Desde la década de 1970 hasta hoy José Pablo Feinmann fue uno de los grandes ventiladores mecánicos del escenario cultural argentino. A partir de entonces –seguramente mucho antes−, pensar y luego existir fueron los modos que prefería su inteligencia para regocijarse.
Tentacular empedernido, manejaba con parecida destreza la literatura, el guión cinematográfico, la ensayística, y la comunicación, entre otros planetas menores y estrellas fugaces. Tan rebosante de colores y matices es su obra, que uno no puede menos que pensar que Elena de Albuquerque, su madre brasileña, jamás dejó de transitar por su sangre como una sonámbula amazónica y cromática.
Como lector de su literatura y de (parte de) sus ensayos, con cada obra se desencadenaban en mí o un pacto de sangre, o uno fáustico o uno sacrificial. Por poner tres ejemplos: mi sangre se mezcló con la suya en “La astucia de la razón”; permití que me sorprendiera el demonio en “Peronismo”; y juré no volver a leerlo con “Timote”. Pero sólo por decir algo, porque su talento, cuando se lo buscaba, ya estaba colibriando ante otra flor, concentrado y vigoroso. Era cuestión de esperar para conocer el genoma del nuevo pacto que, indefectiblemente, volvería a celebrarse. Si Diego dijo, “… lástima a nadie, maestro”, él hubiese dicho “… indiferencia no, señoras y señores”. Nunca lo dijo porque nunca le pasó.
Hay obras que funcionan como un reloj de ambiente, como por ejemplo “Últimos días de la víctima”, exacta, con sus paredes chorreando partículas adheridas de humo de cigarrillo. Otras, que dejan la sensación de que las escribió un adolescente tardío e incandescente, que cuando empezó con ellas no sabía lo que le era imposible hacer, y precisamente en esa ausencia de límites estaba la autorización: se salta de un destello a un cono de sombra, como en “La crítica de las armas”. Y, finalmente, soliloquios referenciales (entre la infidencia y el manual de auto ayuda), como “El flaco. Diálogos irreverentes con Néstor Kirchner”.

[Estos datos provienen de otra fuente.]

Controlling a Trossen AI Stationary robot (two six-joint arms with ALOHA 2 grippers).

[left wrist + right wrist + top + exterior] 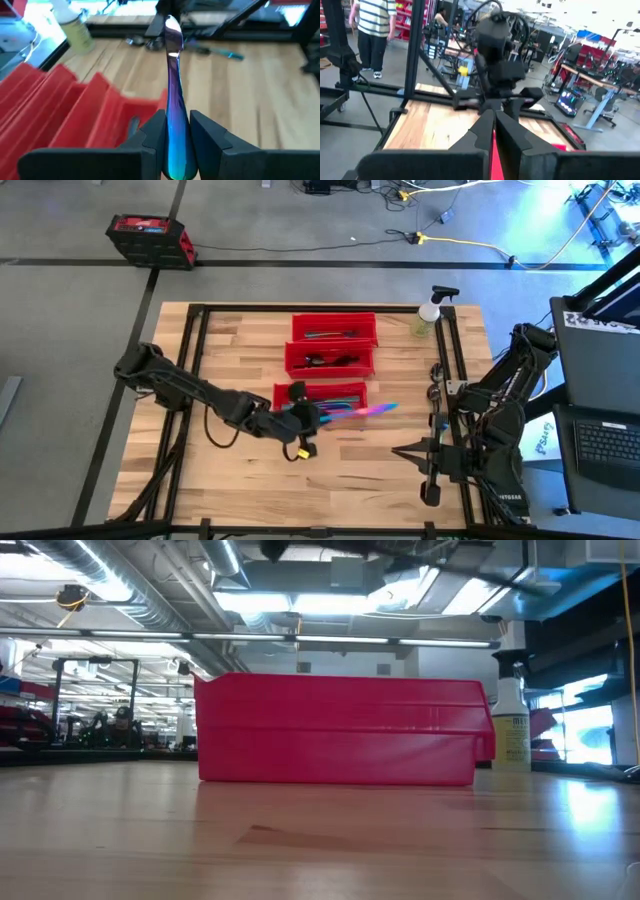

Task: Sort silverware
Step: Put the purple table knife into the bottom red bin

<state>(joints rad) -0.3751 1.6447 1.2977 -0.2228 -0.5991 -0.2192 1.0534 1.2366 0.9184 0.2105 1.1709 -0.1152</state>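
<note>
My left gripper (pixel 305 418) (pixel 176 120) is shut on a slim iridescent blue-purple piece of silverware (pixel 362 410), which hovers over the right end of the nearest of three red bins (pixel 320 394). The two farther bins (pixel 330 360) (pixel 334 328) hold other pieces. More silverware (pixel 437 380) (pixel 150 42) lies loose on the table at its right side. My right gripper (pixel 400 451) (pixel 493 122) hangs shut near the table's right front and holds nothing. The low view shows only a red bin (pixel 340 730), no gripper. My left gripper pinches the piece between its two fingers close to one end (pixel 175 145). The fingers come from the table's left and lie along it. Its long free part (pixel 172 60) sticks out past the fingertips toward the table's right, lifted clear of table and bins.
A clear spray bottle (pixel 428 315) (pixel 512 730) stands at the far right behind the bins. Dark frame rails (pixel 455 370) run along the table's sides. Bare wood (pixel 340 480) lies in front of the bins. A person in a striped shirt (pixel 372 25) stands beyond the table.
</note>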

Pero –me imagino que escribía sacando afuera lo que le pasaba adentro− era un hombre capaz de soportar una enorme cantidad de incertidumbre, y no resultaba infrecuente que en lo ordinario e insulso encontrara algo extraordinario. ¿Qué somos los argentinos sino dispositivos capaces de transitar eludiendo el derrumbe de las certezas?
Yo lo admiré y me enojé, conforme pasaban los años. En las diversas lunaciones, naturalmente, predominaban distintas deidades. Sin embargo, tal vez porque han pasado los años, persistió la admiración.
De esa acción, valorar, quedar boquiabierto, uno siempre pide más, como si con ella no bastara. Entonces, la obra empieza a anegar las orillas de las personas, el juicio se vuelve hacia conductas reales o imaginadas, y esa “negra leche del alba” (Celan) termina por inundar los trabajos y los días. Tarde se aprende esta verdad amarga, y no siempre se la aprende. Sentirlo es sanador, pero no por ello deja de ser tardío.
José Pablo Feinmann fue un filósofo, un cinéfilo, un escritor, un pensador irrepetible. Esas cosas se dicen de aquellas personas que no tienen parangón, lo que habla de lo poliédrico de su tránsito por cada una de las disciplinas. No hay ninguno igual que él, que el pulmotor del escenario cultural argentino. Vaya uno a saber si habrá otro con esa desmesura, con esa curiosidad, con semejante fuerza y necesidad de satisfacerse, todo lo que cuajaba en lo que deja tras su tránsito.
Cuando toca estar a cargo de la inscripción en el libro parroquial, como en este caso, uno casi siempre se pregunta lo mismo: “¿por qué no se lo dije cara a cara, con la emoción de la contigüidad?”. Quizás en el arte de su obra haya una respuesta para esa pregunta.